» **What to do**
Reprint the lines below as they are, minus the pictures.

» **Information supplied**

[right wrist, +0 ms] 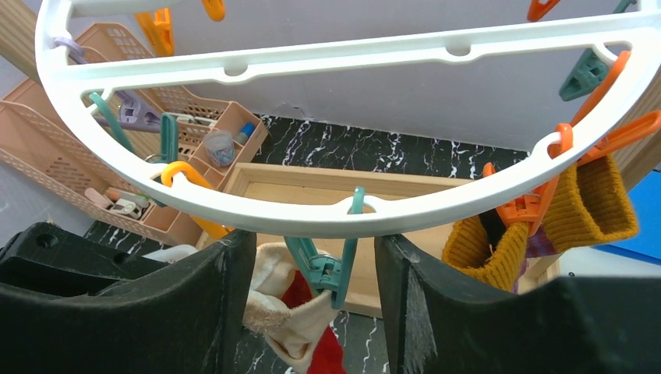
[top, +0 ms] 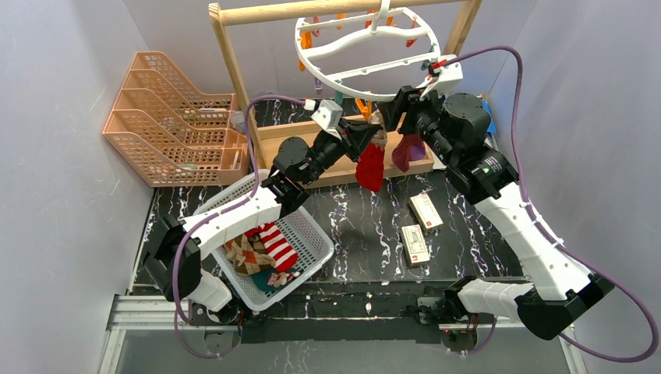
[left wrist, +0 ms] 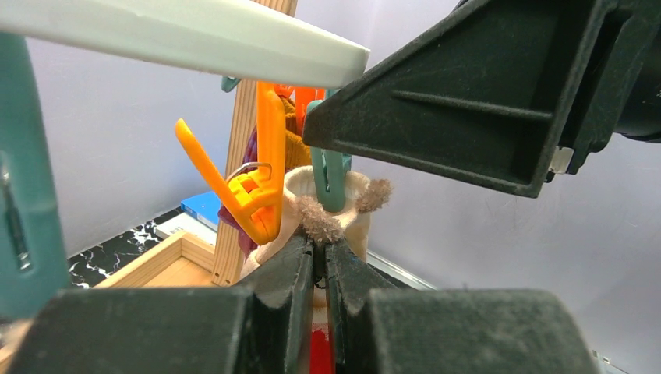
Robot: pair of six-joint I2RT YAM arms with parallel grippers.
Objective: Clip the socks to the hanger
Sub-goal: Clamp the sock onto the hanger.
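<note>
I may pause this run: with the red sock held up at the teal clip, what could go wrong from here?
1. The left gripper pinches the red fabric sock with a cream cuff just below the teal plastic clip; the clip seems to reach only the cuff's rim, so the sock may drop on release.
2. The open right gripper straddles that clip right under the round white plastic hanger; a nudge could swing it.
</note>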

» **Written response**
[right wrist, +0 ms] 
[top, +0 ms] 
[left wrist, +0 ms] 
Robot: pair of six-joint I2RT YAM arms with parallel grippers.
Objective: Clip the socks to the hanger
Sub-goal: Clamp the sock onto the hanger.
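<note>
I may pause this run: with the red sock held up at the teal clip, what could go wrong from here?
1. The left gripper pinches the red fabric sock with a cream cuff just below the teal plastic clip; the clip seems to reach only the cuff's rim, so the sock may drop on release.
2. The open right gripper straddles that clip right under the round white plastic hanger; a nudge could swing it.
</note>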

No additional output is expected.